5. If a Multi-Reader Multi-Case (MRMC) Comparative Effectiveness Study Was Done, and the Effect Size of How Much Human Readers Improve with AI vs. Without AI Assistance

  • This information is not applicable. The device is an implant abutment, not an AI-powered diagnostic or assistive tool for human readers. Therefore, an MRMC study is outside the scope of this submission.

6. If a Standalone (i.e., algorithm only without human-in-the-loop performance) Was Done

  • This information is not applicable. The device is a physical implant abutment and does not involve an algorithm.

7. The Type of Ground Truth Used

  • The ground truth for the performance testing is based on objective physical measurements rather than expert consensus, pathology, or outcomes data in the traditional sense.
    • For removal retention force, the ground truth is the direct measurement of force required to remove the anchor.
    • For fatigue strength, the ground truth is the direct measurement of the force sustained after a specified number of cycles.

8. The Sample Size for the Training Set

  • This information is not applicable. There is no "training set" as this is not an AI/machine learning device. The comparison is made against a predicate device.

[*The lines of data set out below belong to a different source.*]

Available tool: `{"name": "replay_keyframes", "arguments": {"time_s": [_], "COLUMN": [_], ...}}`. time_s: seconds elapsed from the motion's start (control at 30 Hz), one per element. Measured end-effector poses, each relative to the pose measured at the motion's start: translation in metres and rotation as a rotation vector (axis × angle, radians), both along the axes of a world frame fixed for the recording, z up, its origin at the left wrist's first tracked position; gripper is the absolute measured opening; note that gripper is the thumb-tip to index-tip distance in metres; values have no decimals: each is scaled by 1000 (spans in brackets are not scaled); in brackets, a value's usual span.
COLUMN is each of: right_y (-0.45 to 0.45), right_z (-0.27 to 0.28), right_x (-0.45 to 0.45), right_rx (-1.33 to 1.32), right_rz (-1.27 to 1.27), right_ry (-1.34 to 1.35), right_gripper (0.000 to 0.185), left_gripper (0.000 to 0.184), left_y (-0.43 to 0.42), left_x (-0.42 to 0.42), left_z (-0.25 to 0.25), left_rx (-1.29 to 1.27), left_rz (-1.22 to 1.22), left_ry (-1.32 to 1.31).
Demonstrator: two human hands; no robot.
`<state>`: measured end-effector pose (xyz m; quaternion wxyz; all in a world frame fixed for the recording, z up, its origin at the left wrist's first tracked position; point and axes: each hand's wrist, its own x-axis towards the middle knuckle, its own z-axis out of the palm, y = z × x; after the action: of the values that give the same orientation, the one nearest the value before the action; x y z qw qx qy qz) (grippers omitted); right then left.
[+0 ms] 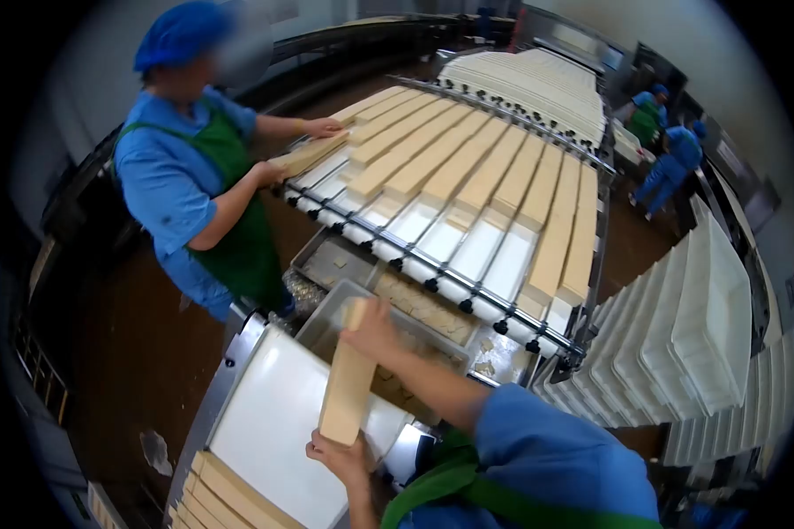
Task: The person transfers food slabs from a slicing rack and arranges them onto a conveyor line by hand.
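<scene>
A long pale block (348, 388) is held between my two hands, above the edge of a white surface (278, 406) and a grey bin. My right hand (372, 331) grips its far end; my left hand (340, 458) holds its near end from below. Beyond them, a row of similar long blocks (450, 159) lies side by side on a white conveyor (494, 256) with thin dividers. More such blocks (229, 498) lie together at the lower left of the white surface.
A co-worker (194, 167) at the left holds another block at the conveyor's edge. Grey bins with pale scraps (428, 309) sit under the conveyor end. Stacked white trays (662, 344) stand at the right. Two people (675, 159) are farther back.
</scene>
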<state>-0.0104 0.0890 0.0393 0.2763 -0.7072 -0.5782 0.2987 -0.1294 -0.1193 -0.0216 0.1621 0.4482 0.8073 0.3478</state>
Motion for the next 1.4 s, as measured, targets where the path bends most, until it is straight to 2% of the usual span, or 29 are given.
{"name": "replay_keyframes", "arguments": {"time_s": [0.07, 0.13, 0.17, 0.2, 0.23, 0.27, 0.3, 0.37, 0.4, 0.47, 0.5, 0.57, 0.67, 0.73, 0.77, 0.83, 0.87, 0.97, 1.03, 1.07, 1.13, 1.17, 1.2, 1.23, 1.3, 1.33, 1.4], "right_y": [6, 9, 14, 11, 21, 23, 34, 53, 63, 78, 86, 97, 99, 86, 75, 48, 30, -15, -24, -26, -24, -23, -23, -24, -22, -24, -27], "right_z": [9, 31, 30, 52, 36, 52, 50, 39, 33, 26, 13, -13, -28, -23, -15, -9, -10, -3, -7, -10, -16, -17, -17, -19, -23, -21, -20], "right_x": [71, 139, 173, 198, 232, 253, 281, 329, 346, 369, 375, 380, 378, 365, 359, 352, 346, 328, 318, 319, 320, 320, 320, 320, 322, 320, 320], "right_rx": [126, 149, 246, 158, 135, -6, -5, -302, -304, -338, -336, -8, 127, 127, 136, 273, 445, 691, 684, 699, 743, 759, 739, 720, 712, 626, 538], "right_rz": [-76, -223, -265, -360, -412, -456, -462, -268, -272, -121, -121, -319, -323, -295, -256, -101, -2, 326, 301, 281, 298, 296, 294, 296, 306, 229, 158], "right_ry": [101, 74, 16, 17, -34, -103, -96, -410, -399, -473, -464, -624, -586, -551, -529, -240, -134, -40, -373, -398, -369, -378, -362, -346, -332, -324, -273], "right_gripper": [77, 75, 72, 71, 72, 71, 71, 65, 65, 61, 61, 60, 60, 59, 58, 56, 56, 57, 58, 58, 58, 58, 58, 57, 58, 58, 61], "left_gripper": [67, 69, 69, 71, 74, 74, 72, 71, 69, 64, 64, 62, 56, 52, 52, 52, 52, 55, 58, 61, 75, 79, 80, 80, 66, 66, 73], "left_y": [24, 47, 56, 64, 70, 75, 81, 92, 99, 110, 117, 134, 159, 171, 172, 174, 173, 173, 170, 166, 158, 157, 145, 141, 122, 110, 79], "left_x": [32, 70, 89, 109, 126, 140, 154, 176, 186, 207, 217, 237, 263, 277, 281, 288, 287, 275, 258, 246, 223, 207, 199, 184, 140, 124, 101], "left_z": [15, 34, 47, 62, 74, 82, 88, 98, 102, 112, 106, 93, 76, 61, 64, 70, 71, 72, 68, 63, 57, 37, 55, 40, -11, -26, -46], "left_rx": [62, 155, 155, 209, 260, 261, 248, 228, 200, 162, 161, 174, 212, 191, 191, 128, 134, 233, 286, 305, 278, 302, 212, 229, 232, 237, -3], "left_rz": [-39, -165, -180, -305, -429, -439, -543, -657, -733, -832, -835, -883, -952, -985, -990, -933, -937, -945, -895, -836, -694, -654, -577, -572, -449, -405, -307], "left_ry": [-1, -135, -130, -135, -140, -134, -142, -141, -190, -216, -207, -226, -207, -207, -203, -272, -272, -221, -226, -255, -85, -182, -112, -111, 209, 220, 299]}}
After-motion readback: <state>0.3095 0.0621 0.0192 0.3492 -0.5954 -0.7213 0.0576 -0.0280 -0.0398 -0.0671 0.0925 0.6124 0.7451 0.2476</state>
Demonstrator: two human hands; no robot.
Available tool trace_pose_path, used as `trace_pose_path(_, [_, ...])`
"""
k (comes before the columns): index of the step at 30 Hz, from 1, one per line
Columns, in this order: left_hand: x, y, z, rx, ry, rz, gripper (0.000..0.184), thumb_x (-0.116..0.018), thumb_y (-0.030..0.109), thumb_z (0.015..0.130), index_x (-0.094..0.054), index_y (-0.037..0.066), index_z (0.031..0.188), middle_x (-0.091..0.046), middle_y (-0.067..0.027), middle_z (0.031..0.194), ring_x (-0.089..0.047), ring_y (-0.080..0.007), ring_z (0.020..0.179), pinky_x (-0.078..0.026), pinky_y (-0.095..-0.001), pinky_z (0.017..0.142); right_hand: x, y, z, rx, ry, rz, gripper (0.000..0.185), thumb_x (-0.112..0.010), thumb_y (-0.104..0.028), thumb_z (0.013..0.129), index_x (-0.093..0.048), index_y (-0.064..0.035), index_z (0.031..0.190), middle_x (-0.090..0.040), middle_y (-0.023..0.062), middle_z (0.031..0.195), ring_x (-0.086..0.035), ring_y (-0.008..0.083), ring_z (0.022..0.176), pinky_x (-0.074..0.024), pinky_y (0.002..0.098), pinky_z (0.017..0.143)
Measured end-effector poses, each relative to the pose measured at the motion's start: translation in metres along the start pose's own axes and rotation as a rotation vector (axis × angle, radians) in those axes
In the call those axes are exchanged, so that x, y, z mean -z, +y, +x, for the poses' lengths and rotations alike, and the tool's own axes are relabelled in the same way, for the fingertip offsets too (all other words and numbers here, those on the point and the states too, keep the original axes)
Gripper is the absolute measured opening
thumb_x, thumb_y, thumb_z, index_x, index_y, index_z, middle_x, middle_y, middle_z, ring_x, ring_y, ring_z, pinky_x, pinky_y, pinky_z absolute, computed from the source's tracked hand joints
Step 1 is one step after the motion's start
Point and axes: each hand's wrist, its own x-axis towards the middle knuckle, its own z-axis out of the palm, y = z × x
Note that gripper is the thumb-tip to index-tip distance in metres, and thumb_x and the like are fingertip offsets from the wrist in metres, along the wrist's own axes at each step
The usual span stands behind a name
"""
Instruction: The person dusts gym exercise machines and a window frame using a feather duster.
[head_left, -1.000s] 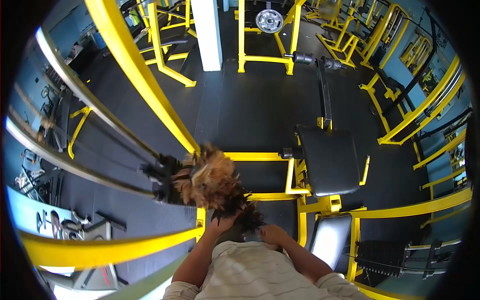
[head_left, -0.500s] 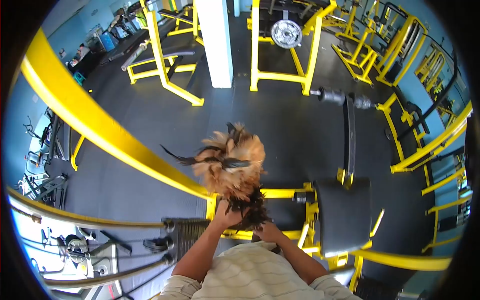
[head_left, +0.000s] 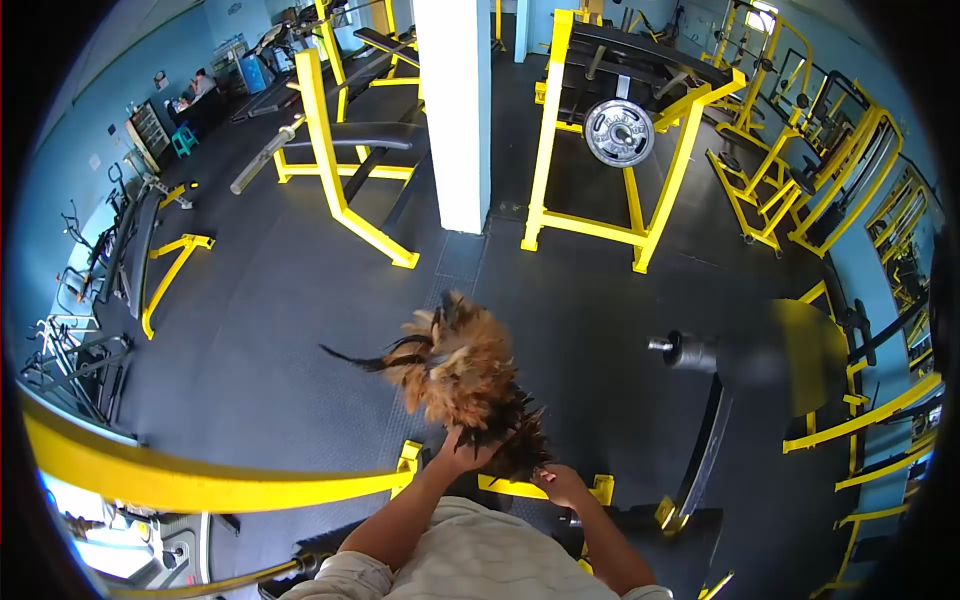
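Note:
A feather duster point(head_left: 455, 375) of brown and black feathers is held out in front of my body, over the dark floor. Its plume points away from me, and one long black feather sticks out to the left. My left hand point(head_left: 468, 455) is closed around the duster below the big brown tuft, its fingers partly covered by feathers. On the other side, my right hand point(head_left: 562, 485) is curled at the near end of the darker feathers. The handle itself is hidden.
A yellow curved machine beam point(head_left: 220, 487) crosses at my left. Ahead stand a white pillar point(head_left: 450, 120) and a yellow rack with a weight plate point(head_left: 618, 133). At right, a roller pad point(head_left: 690, 352) juts out. A person point(head_left: 203, 83) sits far left.
My view has shifted, with the pillar and racks now lower in it and the yellow beam lower at left. Both hands stay on the feather duster.

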Motion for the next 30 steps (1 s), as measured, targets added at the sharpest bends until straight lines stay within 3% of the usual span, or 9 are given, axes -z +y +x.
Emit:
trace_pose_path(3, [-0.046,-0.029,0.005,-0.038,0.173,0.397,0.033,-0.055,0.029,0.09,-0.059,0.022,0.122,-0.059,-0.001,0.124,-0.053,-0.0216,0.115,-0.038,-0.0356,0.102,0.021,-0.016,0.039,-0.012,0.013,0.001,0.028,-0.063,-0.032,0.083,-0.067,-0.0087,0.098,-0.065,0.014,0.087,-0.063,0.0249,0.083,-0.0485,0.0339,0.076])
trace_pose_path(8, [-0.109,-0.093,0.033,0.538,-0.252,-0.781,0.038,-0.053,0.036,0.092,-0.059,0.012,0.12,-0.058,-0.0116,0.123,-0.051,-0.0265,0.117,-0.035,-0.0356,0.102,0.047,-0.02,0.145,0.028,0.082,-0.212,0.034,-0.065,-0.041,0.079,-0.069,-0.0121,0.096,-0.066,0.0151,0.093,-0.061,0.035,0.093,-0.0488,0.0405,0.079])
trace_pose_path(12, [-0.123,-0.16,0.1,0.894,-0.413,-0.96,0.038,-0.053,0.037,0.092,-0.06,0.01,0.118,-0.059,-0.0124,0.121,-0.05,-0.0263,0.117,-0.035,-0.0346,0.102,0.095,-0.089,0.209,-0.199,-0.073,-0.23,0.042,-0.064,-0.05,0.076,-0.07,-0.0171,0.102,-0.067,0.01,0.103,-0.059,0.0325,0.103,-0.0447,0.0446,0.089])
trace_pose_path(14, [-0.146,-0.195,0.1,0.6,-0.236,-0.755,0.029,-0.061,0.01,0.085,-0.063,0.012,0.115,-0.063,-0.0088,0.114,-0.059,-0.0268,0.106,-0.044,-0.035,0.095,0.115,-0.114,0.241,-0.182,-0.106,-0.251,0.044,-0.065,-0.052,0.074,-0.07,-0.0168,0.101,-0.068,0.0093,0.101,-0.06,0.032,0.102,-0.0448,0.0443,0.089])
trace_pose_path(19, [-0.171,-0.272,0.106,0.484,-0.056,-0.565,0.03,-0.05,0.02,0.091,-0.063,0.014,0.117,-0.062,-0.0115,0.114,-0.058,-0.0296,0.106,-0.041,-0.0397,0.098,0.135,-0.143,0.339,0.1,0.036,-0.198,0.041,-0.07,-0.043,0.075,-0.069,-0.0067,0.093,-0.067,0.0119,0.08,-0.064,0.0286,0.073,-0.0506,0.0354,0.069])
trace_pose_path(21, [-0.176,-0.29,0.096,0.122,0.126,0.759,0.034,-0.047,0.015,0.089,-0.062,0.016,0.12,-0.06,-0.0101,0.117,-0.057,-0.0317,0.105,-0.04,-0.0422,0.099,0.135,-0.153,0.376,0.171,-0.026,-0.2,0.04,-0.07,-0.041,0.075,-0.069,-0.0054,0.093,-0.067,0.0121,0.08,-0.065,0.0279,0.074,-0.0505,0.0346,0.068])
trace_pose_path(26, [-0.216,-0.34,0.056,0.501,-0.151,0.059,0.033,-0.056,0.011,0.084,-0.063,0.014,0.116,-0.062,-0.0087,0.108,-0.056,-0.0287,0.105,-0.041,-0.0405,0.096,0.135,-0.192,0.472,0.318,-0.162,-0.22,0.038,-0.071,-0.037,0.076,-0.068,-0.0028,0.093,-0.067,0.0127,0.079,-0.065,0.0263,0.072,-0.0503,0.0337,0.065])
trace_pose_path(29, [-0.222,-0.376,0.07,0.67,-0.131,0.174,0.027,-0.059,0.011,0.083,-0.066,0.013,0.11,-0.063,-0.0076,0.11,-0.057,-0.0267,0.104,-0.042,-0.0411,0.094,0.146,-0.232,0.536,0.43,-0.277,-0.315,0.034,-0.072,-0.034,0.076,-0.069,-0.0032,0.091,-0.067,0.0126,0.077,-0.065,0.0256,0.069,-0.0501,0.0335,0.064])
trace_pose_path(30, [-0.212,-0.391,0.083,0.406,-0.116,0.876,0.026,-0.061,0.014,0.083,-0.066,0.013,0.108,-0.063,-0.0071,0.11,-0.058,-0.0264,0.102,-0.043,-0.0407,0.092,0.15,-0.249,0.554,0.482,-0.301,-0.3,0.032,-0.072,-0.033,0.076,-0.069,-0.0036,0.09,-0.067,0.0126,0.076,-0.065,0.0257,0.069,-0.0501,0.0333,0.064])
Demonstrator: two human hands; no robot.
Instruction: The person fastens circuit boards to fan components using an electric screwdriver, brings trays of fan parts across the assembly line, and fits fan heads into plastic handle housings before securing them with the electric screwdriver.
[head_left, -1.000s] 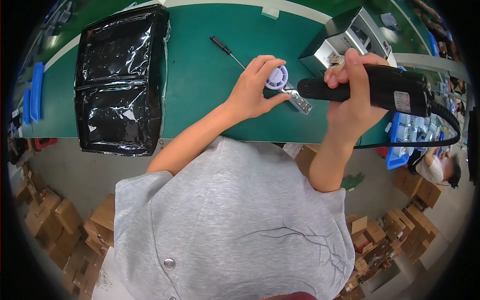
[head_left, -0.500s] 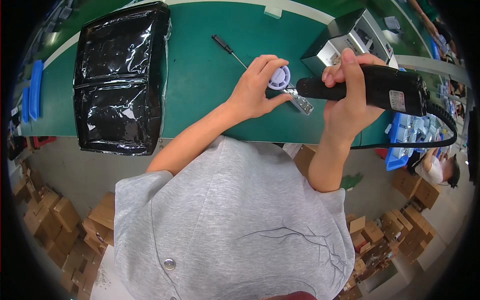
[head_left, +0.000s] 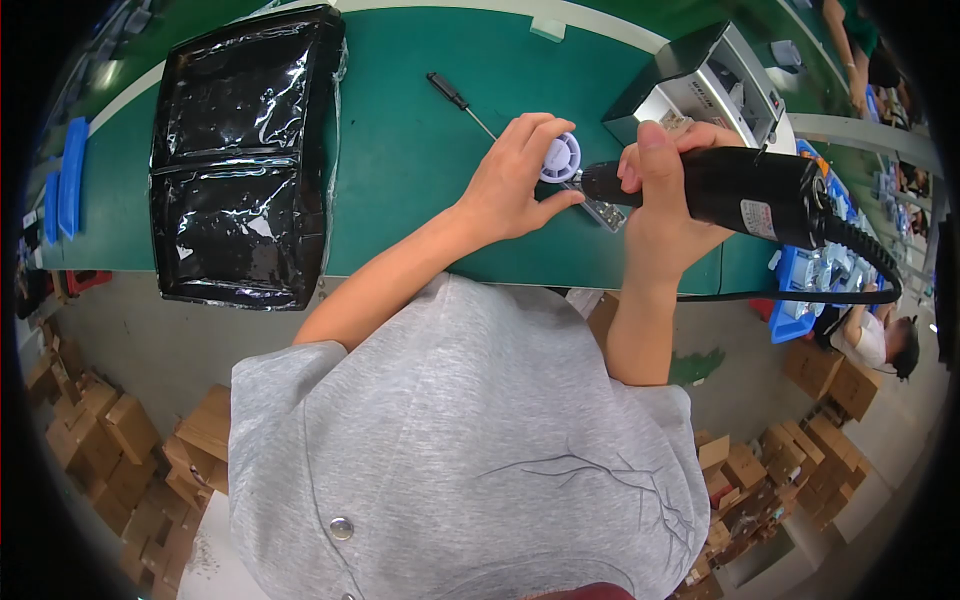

9. How the Ground Truth for the Training Set Was Established

  • This information is not applicable as there is no training set for this device.

§ 872.3640 Endosseous dental implant.

(a)
Identification. An endosseous dental implant is a prescription device made of a material such as titanium or titanium alloy that is intended to be surgically placed in the bone of the upper or lower jaw arches to provide support for prosthetic devices, such as artificial teeth, in order to restore a patient's chewing function.(b)
Classification. (1) Class II (special controls). The device is classified as class II if it is a root-form endosseous dental implant. The root-form endosseous dental implant is characterized by four geometrically distinct types: Basket, screw, solid cylinder, and hollow cylinder. The guidance document entitled “Class II Special Controls Guidance Document: Root-Form Endosseous Dental Implants and Endosseous Dental Implant Abutments” will serve as the special control. (See § 872.1(e) for the availability of this guidance document.)(2)
Classification. Class II (special controls). The device is classified as class II if it is a blade-form endosseous dental implant. The special controls for this device are:(i) The design characteristics of the device must ensure that the geometry and material composition are consistent with the intended use;
(ii) Mechanical performance (fatigue) testing under simulated physiological conditions to demonstrate maximum load (endurance limit) when the device is subjected to compressive and shear loads;
(iii) Corrosion testing under simulated physiological conditions to demonstrate corrosion potential of each metal or alloy, couple potential for an assembled dissimilar metal implant system, and corrosion rate for an assembled dissimilar metal implant system;
(iv) The device must be demonstrated to be biocompatible;
(v) Sterility testing must demonstrate the sterility of the device;
(vi) Performance testing to evaluate the compatibility of the device in a magnetic resonance (MR) environment;
(vii) Labeling must include a clear description of the technological features, how the device should be used in patients, detailed surgical protocol and restoration procedures, relevant precautions and warnings based on the clinical use of the device, and qualifications and training requirements for device users including technicians and clinicians;
(viii) Patient labeling must contain a description of how the device works, how the device is placed, how the patient needs to care for the implant, possible adverse events and how to report any complications; and
(ix) Documented clinical experience must demonstrate safe and effective use and capture any adverse events observed during clinical use.